HOWTO use SHA/AES benchmarking modules

It's also possible to run SHA/AES benchmarks by using sha-perf/aes-perf modules within xtest. These modules allow to run custom benchmarks with user-defined params.

# running sha-perf with default params
boot and execute on your target
$ tee-supplicant &
$ xtest --sha-perf

# getting usage details and list of possible options for sha-perf
$ xtest --sha-perf -h

Compiler flags

To be able to see the full command when building you could build using following flag:

$ make V=1

To state where build files are stored use the O flag.

$ make O=$HOME/foo

By default optee_test expects that optee_client is located at the same folder level. However if you build optee_client in another location, then you also would need to use (or export) the following flag:

$ make OPTEE_CLIENT_EXPORT=$HOME/my_new_location/out/export

Coding standards

In this project we are trying to adhere to the same coding convention as used in the Linux kernel (see CodingStyle). We achieve this by running checkpatch from Linux kernel. However there are a few exceptions that we had to make since the code also follows GlobalPlatform standards. The exceptions are as follows:

  • CamelCase for GlobalPlatform types are allowed.
  • And we also exclude checking third party code that we might use in this project, such as LibTomCrypt, MPA, newlib (not in this particular git, but those are also part of the complete TEE solution). The reason for excluding and not fixing third party code is because we would probably deviate too much from upstream and therefore it would be hard to rebase against those projects later on (and we don't expect that it is easy to convince other software projects to change coding style).
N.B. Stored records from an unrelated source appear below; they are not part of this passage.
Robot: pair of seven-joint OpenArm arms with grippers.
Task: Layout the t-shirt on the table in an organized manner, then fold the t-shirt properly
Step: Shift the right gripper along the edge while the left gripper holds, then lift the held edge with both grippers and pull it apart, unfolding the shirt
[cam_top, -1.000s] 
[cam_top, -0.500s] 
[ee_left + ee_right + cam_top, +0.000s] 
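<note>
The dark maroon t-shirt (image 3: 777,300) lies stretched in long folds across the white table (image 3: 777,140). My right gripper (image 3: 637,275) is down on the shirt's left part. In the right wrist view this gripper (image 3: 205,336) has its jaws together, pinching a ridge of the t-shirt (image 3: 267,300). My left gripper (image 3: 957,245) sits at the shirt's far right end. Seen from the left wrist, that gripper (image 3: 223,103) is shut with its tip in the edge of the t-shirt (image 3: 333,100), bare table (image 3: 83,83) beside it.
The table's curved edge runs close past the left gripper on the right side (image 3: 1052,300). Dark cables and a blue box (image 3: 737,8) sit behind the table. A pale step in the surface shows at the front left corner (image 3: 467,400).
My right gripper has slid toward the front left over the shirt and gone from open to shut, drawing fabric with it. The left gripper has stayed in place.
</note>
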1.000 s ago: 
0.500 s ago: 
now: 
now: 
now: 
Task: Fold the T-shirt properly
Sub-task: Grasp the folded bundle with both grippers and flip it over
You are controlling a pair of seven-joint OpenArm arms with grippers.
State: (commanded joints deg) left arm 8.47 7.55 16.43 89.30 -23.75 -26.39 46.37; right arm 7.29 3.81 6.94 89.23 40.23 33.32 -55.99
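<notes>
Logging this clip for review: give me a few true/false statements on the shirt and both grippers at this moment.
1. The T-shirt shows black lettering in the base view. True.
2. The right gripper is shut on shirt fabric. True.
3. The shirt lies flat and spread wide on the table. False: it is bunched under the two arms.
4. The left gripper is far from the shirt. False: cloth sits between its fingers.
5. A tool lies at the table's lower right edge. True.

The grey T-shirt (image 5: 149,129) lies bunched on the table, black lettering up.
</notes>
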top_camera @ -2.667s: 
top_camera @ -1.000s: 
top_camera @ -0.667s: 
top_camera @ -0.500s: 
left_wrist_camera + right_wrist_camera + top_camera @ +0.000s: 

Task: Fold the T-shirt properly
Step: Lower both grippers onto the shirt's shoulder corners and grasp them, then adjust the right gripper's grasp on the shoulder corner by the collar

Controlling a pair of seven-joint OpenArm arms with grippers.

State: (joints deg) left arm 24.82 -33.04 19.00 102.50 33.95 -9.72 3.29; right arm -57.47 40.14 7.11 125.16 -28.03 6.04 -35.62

Since checkpatch is licensed under the terms of GNU GPL License Version 2, we cannot include this script directly into this project. Therefore we have written the Makefile so you need to explicitly point to the script by exporting an environment variable, namely CHECKPATCH. So, suppose that the source code for the Linux kernel is at $HOME/devel/linux, then you have to export like follows:

$ export CHECKPATCH=$HOME/devel/linux/scripts/checkpatch.pl

thereafter it should be possible to use one of the different checkpatch targets in the Makefile. There are targets for checking all files, checking against latest commit, against a certain base-commit etc. For the details, read the Makefile.